◆ About this exercise ◆
Below are the records. Retype exactly the lines between the lines holding "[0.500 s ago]" and "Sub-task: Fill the", inclusive.

◆ Extracted material ◆
□ □ □ □ □

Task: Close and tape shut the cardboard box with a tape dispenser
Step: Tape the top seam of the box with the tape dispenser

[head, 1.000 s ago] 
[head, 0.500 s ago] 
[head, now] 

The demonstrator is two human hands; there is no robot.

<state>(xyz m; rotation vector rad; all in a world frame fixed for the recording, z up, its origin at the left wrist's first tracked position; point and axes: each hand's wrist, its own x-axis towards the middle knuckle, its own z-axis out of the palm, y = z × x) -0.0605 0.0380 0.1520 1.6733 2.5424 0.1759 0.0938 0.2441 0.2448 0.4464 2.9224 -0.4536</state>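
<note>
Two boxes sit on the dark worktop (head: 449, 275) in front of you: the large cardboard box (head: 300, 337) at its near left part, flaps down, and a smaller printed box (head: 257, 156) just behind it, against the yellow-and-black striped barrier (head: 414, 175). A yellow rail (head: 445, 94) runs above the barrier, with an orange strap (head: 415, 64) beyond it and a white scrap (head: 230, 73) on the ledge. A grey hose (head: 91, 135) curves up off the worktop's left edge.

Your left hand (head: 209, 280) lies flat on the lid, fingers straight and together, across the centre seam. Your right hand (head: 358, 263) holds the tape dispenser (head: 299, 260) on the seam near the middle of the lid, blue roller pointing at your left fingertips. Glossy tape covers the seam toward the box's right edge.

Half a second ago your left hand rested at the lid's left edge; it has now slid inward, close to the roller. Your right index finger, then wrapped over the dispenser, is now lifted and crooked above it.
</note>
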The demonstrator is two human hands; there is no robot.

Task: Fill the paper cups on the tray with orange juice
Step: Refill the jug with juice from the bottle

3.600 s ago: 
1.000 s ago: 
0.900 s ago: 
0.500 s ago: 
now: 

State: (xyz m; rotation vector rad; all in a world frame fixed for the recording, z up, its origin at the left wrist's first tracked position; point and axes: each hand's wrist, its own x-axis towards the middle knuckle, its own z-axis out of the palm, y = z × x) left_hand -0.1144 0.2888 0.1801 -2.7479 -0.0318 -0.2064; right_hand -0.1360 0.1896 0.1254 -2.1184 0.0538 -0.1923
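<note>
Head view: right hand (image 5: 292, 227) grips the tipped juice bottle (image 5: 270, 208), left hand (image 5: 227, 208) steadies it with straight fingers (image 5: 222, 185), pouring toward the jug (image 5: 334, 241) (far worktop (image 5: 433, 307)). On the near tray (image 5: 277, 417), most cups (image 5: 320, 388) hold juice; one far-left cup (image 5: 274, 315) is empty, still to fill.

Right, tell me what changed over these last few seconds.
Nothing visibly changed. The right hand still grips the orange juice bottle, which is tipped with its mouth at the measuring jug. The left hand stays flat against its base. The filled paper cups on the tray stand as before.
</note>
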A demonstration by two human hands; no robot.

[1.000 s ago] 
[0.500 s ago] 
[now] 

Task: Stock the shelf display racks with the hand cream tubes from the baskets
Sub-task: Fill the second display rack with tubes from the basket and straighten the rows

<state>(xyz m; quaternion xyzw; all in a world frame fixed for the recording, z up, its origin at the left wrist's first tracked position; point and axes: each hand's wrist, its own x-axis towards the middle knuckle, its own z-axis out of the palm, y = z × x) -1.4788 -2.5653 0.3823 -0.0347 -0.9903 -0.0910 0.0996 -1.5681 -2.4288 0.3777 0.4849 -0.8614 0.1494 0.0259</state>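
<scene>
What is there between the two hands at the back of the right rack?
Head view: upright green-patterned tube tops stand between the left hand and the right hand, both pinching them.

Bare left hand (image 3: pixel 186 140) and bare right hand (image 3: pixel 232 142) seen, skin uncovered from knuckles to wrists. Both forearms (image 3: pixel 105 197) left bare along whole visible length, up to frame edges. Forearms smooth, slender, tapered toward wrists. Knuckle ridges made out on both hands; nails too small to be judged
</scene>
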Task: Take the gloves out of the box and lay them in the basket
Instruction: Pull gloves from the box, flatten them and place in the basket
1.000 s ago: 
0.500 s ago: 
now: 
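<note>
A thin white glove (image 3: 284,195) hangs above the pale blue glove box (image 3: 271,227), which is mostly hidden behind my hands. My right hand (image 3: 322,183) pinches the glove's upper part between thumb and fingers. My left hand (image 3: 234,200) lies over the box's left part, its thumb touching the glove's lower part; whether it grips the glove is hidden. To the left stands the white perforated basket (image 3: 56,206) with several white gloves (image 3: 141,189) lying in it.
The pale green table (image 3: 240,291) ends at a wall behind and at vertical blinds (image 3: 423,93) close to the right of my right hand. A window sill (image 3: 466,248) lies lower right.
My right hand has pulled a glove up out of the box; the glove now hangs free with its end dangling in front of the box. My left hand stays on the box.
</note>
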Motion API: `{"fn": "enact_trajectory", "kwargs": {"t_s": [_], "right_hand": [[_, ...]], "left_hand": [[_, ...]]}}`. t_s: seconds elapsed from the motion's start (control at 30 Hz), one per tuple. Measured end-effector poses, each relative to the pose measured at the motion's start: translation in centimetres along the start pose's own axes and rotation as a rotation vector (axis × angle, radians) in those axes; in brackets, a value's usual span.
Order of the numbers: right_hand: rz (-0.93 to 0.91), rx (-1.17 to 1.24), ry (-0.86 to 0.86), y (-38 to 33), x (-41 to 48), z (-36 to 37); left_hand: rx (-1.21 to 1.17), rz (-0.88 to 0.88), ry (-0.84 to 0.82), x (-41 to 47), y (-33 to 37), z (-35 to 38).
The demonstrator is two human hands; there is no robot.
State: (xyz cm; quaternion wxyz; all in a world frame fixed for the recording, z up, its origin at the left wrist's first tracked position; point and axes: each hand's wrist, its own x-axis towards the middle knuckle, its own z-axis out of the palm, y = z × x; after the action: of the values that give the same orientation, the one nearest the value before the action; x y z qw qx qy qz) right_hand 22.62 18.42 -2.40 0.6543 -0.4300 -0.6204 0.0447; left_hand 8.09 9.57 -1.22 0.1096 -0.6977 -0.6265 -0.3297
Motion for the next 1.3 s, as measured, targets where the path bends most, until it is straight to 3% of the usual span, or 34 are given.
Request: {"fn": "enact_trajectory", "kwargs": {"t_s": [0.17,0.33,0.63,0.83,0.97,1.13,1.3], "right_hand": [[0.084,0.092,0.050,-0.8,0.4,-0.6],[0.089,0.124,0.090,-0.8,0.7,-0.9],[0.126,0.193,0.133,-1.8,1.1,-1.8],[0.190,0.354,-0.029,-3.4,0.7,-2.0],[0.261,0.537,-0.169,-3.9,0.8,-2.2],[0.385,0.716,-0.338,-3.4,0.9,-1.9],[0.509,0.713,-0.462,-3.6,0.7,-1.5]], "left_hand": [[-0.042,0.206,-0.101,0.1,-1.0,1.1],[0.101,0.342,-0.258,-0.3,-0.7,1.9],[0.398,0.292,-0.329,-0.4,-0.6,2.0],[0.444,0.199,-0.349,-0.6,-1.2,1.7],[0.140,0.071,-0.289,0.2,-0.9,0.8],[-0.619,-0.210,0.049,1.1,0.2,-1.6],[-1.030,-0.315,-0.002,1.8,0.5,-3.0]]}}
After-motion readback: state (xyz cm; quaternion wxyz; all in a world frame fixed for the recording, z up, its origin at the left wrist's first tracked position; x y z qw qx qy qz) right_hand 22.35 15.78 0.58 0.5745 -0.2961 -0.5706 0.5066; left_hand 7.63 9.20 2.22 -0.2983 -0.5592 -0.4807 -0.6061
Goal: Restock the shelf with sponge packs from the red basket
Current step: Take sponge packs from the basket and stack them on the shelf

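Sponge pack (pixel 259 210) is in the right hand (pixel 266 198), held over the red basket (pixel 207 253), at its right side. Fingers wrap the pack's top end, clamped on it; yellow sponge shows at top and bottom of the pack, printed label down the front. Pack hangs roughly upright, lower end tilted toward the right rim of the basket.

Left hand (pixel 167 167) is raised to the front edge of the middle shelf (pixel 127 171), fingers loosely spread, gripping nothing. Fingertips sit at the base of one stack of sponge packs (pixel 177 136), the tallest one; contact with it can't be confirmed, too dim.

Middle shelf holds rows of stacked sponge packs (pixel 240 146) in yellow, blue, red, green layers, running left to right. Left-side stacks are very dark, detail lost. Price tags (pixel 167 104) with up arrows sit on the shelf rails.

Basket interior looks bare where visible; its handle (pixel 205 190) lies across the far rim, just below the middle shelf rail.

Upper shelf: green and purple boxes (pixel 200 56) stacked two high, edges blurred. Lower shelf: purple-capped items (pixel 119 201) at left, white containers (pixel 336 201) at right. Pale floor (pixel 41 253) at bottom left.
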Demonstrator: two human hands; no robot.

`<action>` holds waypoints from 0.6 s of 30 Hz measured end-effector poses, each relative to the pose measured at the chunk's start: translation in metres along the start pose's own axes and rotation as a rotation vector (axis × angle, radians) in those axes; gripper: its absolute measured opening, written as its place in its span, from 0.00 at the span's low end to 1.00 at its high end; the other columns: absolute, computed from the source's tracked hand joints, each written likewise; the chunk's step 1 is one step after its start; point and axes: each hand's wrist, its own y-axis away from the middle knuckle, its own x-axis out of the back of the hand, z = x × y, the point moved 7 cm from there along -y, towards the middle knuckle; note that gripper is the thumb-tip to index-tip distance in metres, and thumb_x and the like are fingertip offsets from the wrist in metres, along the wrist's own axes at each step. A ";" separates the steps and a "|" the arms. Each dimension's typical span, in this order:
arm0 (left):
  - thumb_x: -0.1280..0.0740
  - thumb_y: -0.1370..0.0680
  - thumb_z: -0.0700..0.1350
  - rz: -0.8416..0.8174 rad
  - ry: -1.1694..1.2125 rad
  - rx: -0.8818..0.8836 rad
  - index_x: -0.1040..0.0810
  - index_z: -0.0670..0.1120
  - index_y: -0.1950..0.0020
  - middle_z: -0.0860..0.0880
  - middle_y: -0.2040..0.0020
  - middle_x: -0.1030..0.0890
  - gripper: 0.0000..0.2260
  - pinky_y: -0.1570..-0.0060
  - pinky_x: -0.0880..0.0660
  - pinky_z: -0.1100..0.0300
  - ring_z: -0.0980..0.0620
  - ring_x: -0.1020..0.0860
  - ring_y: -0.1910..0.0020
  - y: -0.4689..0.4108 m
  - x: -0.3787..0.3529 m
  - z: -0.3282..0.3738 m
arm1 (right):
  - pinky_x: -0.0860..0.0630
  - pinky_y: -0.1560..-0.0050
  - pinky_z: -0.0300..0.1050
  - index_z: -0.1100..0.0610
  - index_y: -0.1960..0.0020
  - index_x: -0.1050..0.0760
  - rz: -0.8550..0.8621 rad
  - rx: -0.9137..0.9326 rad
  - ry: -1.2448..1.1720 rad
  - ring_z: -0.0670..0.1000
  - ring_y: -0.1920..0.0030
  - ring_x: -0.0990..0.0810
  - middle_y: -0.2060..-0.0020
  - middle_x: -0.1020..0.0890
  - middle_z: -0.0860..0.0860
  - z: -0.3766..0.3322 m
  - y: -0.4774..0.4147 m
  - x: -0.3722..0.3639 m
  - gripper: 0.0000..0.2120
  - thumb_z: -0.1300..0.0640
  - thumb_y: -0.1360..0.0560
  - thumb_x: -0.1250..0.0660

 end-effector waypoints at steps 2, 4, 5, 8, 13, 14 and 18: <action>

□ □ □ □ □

◆ Solution to the problem ◆
[0.500 s ago] 
[now] 

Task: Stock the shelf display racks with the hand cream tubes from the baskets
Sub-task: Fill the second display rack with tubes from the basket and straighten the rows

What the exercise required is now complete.